Most everyone knows OSU is the largest school in the Big Ten, but did you ever wonder where the other schools fit in terms of enrollment? Well, here you go:
1. Ohio State (54,989)
2. Minnesota (45,361)
3. Michigan State (43,159)
4. Wisconsin (41,219)
5. Penn State (40,571)
6. Indiana (38,903)
7. Purdue (37,871)
8. Michigan (37,179)
9. Illinois (36,738)
10. Iowa (28,705)
11. Northwestern (8,500)

In addition to being the largest, Ohio State is also the "newest" of the Big Ten schools. It was established in 1870 as Ohio A&M.

The oldest school in the conference is Michigan (1817), followed by Indiana (1820).

There are six current Big Ten members that were charter members of the conference: Michigan, Illinois, Minnesota, Northwestern, Purdue and Wisconsin.

There you go. There's your Big Ten history lesson for the day.

Don't look now, but OSU has the makings of a deep offensive line this year.

The probable starters are: Rob Sims (LT), Doug Datish (LG), Nick Mangold (C), Mike Kne (RG), Kirk Barton/Tim Schafer (RT). That's a solid group and you already have a top backup depending on who loses the battle at right guard.

The other top backups will be: T.J. Downing (T/G), Andree Tyree (G), R.J. Coleman (G), Steve Winner (T) and true freshmen Ben Person, Steve Rehring, Kyle Mitchum and Jon Skinner (two of which are sure to redshirt).

If you're worried about backup center, Datish can slide in there, while Tyree and Winner can also play center.

As for Mangold, he's just one of the best players in the country. Look for him on All-American lists this year. Mangold has always been technically sound and very quick on his feet, but he's also added a lot of strength since arriving on campus two years ago. He was 270 pounds as a freshman, now he's a solid 295 and getting stronger.

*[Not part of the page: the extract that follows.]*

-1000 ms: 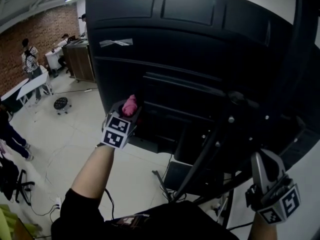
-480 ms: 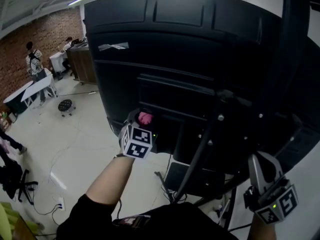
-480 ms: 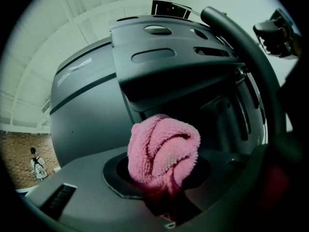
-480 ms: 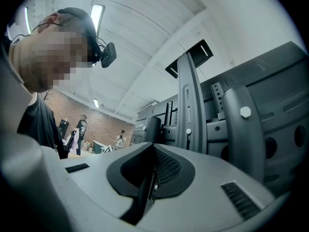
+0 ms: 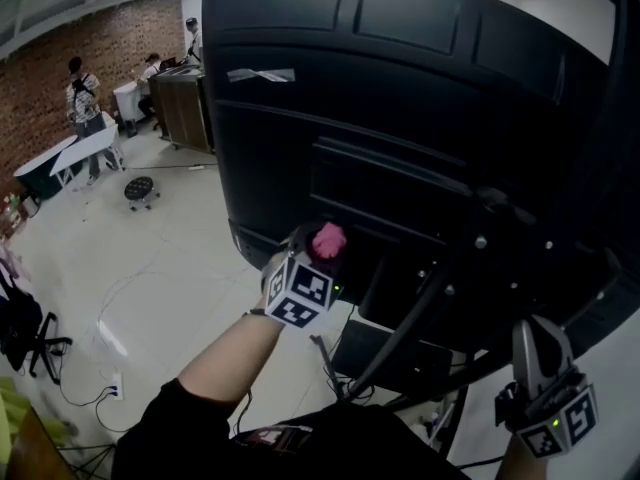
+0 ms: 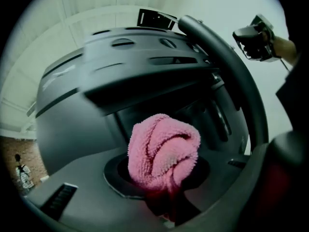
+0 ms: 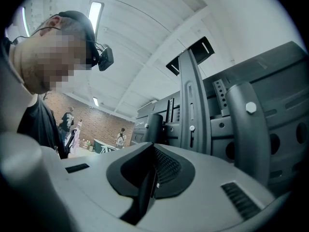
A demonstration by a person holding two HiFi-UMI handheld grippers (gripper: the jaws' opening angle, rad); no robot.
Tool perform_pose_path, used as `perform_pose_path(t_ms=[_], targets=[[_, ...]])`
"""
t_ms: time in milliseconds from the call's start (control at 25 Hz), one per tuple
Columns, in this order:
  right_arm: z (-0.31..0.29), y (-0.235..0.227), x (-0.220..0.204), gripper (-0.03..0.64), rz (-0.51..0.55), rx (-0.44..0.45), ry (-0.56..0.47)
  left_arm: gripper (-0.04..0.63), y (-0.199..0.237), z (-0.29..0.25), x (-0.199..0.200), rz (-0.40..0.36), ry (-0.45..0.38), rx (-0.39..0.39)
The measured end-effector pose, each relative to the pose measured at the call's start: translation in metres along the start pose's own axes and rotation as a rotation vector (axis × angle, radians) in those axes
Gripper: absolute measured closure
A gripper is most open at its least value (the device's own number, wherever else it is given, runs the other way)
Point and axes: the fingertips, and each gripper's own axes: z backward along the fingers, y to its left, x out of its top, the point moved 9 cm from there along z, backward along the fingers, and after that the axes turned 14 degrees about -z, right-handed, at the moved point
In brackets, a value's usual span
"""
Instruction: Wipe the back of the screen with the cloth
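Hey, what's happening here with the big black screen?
A person is cleaning the back of the screen. The left gripper is shut on a pink cloth, held against or close to the lower part of the panel. The right gripper hangs low beside the stand, shut and empty.

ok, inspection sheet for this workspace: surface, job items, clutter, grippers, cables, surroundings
Surface: black screen back, upright on a stand; strip of tape near its top.
Job's things: pink cloth, bunched, by the screen's lower part; contact unclear.
Clutter: nothing seen.
Grippers: left gripper shut on the cloth; right gripper shut, empty, held low at the right.
Cables: cable loose on the floor.
Surroundings: brick wall, people at desks, round stool.
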Motion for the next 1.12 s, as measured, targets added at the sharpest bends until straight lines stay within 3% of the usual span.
perform_pose_path(t_ms=[80,160,240,320,520,640,880,920,1120], targets=[[-0.012,0.000,-0.002,0.615,-0.001,0.007,0.011,0.460,0.060,0.036,-0.082,0.136,0.076,0.150],[-0.022,0.004,-0.006,0.615,0.001,0.008,0.030,0.460,0.107,0.056,-0.160,0.339,0.132,0.294],[-0.028,0.012,-0.010,0.615,0.003,0.008,0.047,0.460,0.125,0.061,-0.206,0.560,0.118,0.376],[-0.032,0.019,-0.012,0.615,0.007,0.005,0.059,0.459,0.127,0.053,-0.223,0.691,0.086,0.407],[-0.032,0.022,-0.013,0.615,0.011,-0.012,0.066,0.473,0.089,0.016,-0.219,0.608,0.149,0.351],[-0.026,0.016,-0.012,0.615,0.002,-0.023,0.056,0.472,0.044,0.001,-0.210,0.583,0.178,0.268],[-0.011,0.000,-0.017,0.615,-0.033,-0.022,0.035,0.466,-0.034,-0.020,-0.145,0.405,0.153,0.091],[-0.008,-0.002,-0.017,0.615,-0.039,-0.021,0.031,0.506,-0.043,-0.023,-0.137,0.392,0.160,0.084],[0.012,-0.026,-0.014,0.615,-0.063,-0.022,0.004,0.504,-0.057,-0.022,-0.129,0.447,0.180,0.081]])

This is still not going to be a great offensive line by any means - there are still too many question marks among the younger guys - but the depth is finally almost where it needs to be and the possibilities are there for a quality O-line. Sims is one of the best in the Big Ten, Kne - the only senior in the group - is solid, but the jury is still out on the other guys. If a couple of them can step up and have strong seasons, look out.